* **Goal of the exercise**
Exact reproduction is required for the lines below starting at the line with "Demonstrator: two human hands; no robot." and ending at the line with "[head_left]", both included. No other lines, and no pictures.
────────────────────────────────────────
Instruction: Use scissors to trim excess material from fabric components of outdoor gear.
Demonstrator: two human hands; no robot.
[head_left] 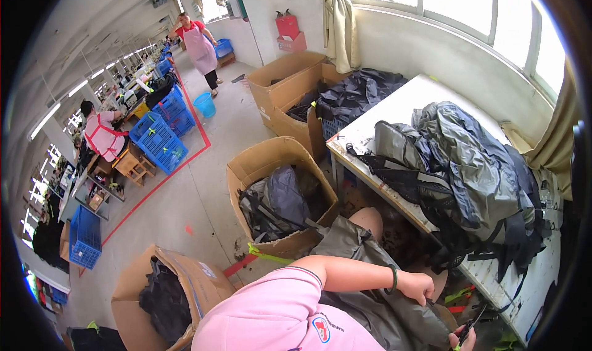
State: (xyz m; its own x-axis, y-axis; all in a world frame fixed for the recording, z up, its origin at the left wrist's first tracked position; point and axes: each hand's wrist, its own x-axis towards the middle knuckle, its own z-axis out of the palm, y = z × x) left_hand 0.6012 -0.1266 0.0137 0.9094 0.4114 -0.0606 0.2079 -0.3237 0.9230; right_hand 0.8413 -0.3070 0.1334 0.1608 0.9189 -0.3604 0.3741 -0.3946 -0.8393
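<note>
A dark grey coated-fabric piece (376, 311), which looks like part of a bag, lies spread over my lap. My left hand (417, 287), with a dark bangle on its wrist, is closed on the edge of this fabric. Low at the right, close to the lower rim, my right hand (464, 338) is wrapped round a pair of small scissors (472, 324) with dark handles. The blades point up and away from me, and their tips are too small to tell whether they are apart. Part of the right hand is cut off by the picture edge.
A white table (354, 142) at the right bears a heap of grey and black bags (462, 160) with straps hanging over its edge. Open cardboard boxes (246, 166) with dark bags stand ahead and at left. Farther off are blue crates (161, 142), a bucket (205, 105) and two people.
</note>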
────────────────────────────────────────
* **Reply to the exercise**
Demonstrator: two human hands; no robot.
[head_left] 

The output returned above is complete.